- Born: 12 March 1972 (age 54)
- Occupation: Engineer
- Employer: Audi Revolut F1 Team
- Title: Performance director

= Stefano Sordo =

Italian engineer

Stefano Sordo (born 12 March 1972) is an Italian Formula One engineer. He is the performance director at the Audi Revolut F1 Team.

==Career==
Sordo started his career in motorsport as a Data Engineer for Tatuus in 1996, followed by a move to DC Cook Racing in the British Formula 3 International Series, progressing from data engineering into a race engineering role by 1997.

Sordo then joined West Competition, the McLaren junior team, as a Race Engineer within the team's Formula 3000 programme.
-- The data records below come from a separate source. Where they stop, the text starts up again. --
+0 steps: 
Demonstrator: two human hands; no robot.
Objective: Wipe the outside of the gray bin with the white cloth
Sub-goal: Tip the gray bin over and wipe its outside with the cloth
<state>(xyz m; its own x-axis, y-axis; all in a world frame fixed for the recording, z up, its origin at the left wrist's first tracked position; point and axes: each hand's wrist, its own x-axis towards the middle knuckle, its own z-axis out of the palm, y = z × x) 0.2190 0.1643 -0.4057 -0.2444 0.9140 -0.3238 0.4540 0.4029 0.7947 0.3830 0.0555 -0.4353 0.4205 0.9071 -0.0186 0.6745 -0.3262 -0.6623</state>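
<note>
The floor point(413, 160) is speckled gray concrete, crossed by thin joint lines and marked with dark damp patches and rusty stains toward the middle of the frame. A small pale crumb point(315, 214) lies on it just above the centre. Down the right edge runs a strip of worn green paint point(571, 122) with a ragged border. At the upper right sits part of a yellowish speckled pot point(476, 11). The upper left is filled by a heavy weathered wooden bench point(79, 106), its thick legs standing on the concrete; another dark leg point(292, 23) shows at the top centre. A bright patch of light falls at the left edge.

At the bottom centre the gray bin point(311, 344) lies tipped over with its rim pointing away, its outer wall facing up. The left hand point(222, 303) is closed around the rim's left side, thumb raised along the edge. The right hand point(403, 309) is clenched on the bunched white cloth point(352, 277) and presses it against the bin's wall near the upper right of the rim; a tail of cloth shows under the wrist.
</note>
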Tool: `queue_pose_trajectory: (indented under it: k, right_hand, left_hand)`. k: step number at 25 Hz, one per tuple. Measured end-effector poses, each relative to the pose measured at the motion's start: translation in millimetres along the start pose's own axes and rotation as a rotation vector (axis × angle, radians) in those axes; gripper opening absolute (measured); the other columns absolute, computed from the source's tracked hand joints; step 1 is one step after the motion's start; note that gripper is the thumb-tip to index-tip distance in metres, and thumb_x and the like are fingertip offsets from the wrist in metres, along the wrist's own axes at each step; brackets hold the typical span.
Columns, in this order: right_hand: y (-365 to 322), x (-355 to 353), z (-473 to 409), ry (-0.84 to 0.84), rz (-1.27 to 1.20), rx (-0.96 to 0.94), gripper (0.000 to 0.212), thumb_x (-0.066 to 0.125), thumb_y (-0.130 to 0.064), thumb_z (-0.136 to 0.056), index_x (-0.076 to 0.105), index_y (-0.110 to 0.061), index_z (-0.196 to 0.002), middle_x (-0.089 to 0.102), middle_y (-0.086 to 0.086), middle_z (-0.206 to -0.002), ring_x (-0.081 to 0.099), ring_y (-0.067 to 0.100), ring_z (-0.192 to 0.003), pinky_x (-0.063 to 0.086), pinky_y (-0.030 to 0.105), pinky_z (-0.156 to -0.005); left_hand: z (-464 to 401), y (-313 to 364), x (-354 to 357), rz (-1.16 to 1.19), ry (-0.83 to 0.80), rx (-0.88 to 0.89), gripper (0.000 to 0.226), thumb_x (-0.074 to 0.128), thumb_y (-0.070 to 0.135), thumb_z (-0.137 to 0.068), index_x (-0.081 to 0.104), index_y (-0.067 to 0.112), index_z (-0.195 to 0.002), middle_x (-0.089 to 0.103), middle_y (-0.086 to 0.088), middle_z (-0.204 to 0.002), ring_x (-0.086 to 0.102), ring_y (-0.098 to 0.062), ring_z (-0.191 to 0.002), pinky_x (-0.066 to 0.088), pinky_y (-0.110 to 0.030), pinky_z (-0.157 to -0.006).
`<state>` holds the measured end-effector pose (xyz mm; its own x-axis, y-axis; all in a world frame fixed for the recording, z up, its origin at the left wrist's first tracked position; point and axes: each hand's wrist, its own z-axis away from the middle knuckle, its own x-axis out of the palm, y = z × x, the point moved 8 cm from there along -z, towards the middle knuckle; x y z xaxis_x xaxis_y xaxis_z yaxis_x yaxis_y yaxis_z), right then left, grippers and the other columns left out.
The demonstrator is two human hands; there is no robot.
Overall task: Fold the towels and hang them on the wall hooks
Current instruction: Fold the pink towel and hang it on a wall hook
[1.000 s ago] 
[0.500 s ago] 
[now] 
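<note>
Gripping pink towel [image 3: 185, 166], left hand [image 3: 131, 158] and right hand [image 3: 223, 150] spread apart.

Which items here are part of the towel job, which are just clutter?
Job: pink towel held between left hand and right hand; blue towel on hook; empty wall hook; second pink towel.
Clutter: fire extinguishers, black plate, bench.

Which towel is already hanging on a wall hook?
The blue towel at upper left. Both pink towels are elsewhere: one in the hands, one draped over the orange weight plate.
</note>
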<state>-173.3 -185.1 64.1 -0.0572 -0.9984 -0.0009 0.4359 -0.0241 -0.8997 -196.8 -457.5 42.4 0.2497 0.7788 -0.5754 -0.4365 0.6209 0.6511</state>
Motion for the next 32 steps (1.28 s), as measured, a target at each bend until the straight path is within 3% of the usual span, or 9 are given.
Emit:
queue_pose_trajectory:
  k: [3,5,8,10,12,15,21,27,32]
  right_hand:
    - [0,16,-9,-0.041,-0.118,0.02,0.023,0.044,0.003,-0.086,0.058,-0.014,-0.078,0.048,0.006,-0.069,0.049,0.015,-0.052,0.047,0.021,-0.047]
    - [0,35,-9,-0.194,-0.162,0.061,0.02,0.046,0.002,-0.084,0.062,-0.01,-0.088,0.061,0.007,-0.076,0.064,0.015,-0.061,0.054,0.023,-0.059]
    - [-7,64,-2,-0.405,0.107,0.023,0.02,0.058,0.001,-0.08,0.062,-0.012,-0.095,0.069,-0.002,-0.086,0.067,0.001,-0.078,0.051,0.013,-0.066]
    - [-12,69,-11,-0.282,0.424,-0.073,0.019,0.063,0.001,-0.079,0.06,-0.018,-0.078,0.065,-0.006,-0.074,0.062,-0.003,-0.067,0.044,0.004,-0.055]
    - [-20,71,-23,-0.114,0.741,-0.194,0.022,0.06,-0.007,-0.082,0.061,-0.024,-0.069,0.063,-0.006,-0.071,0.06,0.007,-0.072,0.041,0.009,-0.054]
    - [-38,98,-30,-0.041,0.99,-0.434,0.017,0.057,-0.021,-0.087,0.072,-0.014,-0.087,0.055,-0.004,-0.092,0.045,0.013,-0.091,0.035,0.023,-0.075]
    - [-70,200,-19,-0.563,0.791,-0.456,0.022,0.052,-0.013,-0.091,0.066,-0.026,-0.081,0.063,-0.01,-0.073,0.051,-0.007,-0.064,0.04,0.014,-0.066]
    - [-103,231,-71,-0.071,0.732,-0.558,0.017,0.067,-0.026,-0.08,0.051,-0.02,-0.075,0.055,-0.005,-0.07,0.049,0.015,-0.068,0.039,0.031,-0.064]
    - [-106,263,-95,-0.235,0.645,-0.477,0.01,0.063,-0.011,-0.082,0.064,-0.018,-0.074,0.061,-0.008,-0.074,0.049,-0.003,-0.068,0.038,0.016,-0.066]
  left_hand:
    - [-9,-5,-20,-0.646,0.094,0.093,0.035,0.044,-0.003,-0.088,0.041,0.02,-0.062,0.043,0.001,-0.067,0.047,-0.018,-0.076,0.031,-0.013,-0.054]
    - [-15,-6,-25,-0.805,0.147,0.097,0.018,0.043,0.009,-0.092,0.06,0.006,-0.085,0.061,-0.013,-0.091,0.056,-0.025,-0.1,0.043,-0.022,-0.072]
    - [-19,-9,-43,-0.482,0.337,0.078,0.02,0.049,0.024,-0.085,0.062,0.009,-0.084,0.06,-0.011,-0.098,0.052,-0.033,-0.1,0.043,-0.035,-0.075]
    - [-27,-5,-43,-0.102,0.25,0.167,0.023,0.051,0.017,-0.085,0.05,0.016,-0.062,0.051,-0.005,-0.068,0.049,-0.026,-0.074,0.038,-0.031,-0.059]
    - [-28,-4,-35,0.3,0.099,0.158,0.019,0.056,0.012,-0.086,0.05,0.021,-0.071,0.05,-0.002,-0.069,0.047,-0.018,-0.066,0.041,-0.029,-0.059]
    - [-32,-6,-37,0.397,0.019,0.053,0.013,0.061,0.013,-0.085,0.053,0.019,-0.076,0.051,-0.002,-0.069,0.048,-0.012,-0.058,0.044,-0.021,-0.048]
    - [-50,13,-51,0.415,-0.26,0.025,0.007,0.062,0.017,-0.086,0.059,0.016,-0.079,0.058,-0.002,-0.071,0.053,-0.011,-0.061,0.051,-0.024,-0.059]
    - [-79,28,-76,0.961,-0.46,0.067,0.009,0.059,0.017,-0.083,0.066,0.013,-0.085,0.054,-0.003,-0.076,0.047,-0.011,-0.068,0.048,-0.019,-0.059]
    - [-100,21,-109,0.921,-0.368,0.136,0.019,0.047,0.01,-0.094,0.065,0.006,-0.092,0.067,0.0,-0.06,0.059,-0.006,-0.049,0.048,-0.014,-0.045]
He then took the step up to Formula One, serving as a race engineer for Enrique Bernoldi at Arrows for 2001 and 2002. After the team folded, he joined Jaguar Racing engineering Antonio Pizzonia in 2003 and Christian Klein in 2004. He remained with the team as it transitioned into Red Bull Racing working with David Coulthard in his first season with the team. The following season Sordo then moved to the sister team Scuderia Toro Rosso in its inaugural season to work with Vitantonio Liuzzi.

In 2007, Sordo transitioned into aerodynamic performance, returning to Red Bull as Aero Performance Team Leader. He contributed to trackside performance analysis and aerodynamic correlation during the team's rise to multiple World Championship titles. He was promoted to Head of Aero Performance in 2014, remaining in the role until 2016.

Sordo joined McLaren Racing later in 2016 as Head of Vehicle Performance, overseeing performance analysis, correlation, and development direction across car programmes. He was promoted to Director of Vehicle Performance in 2021, taking responsibility for the broader performance department during a period of significant regulation change.

In October 2022, Sordo moved to the United States to become technical director at Rahal Letterman Lanigan Racing, working on the team's IndyCar Series programme. After two seasons in the category, he returned to Formula One in 2024 as Performance Director of the Sauber F1 Team, leading performance-focused engineering activities ahead of the team's transitional period towards Audi's 2026 entry.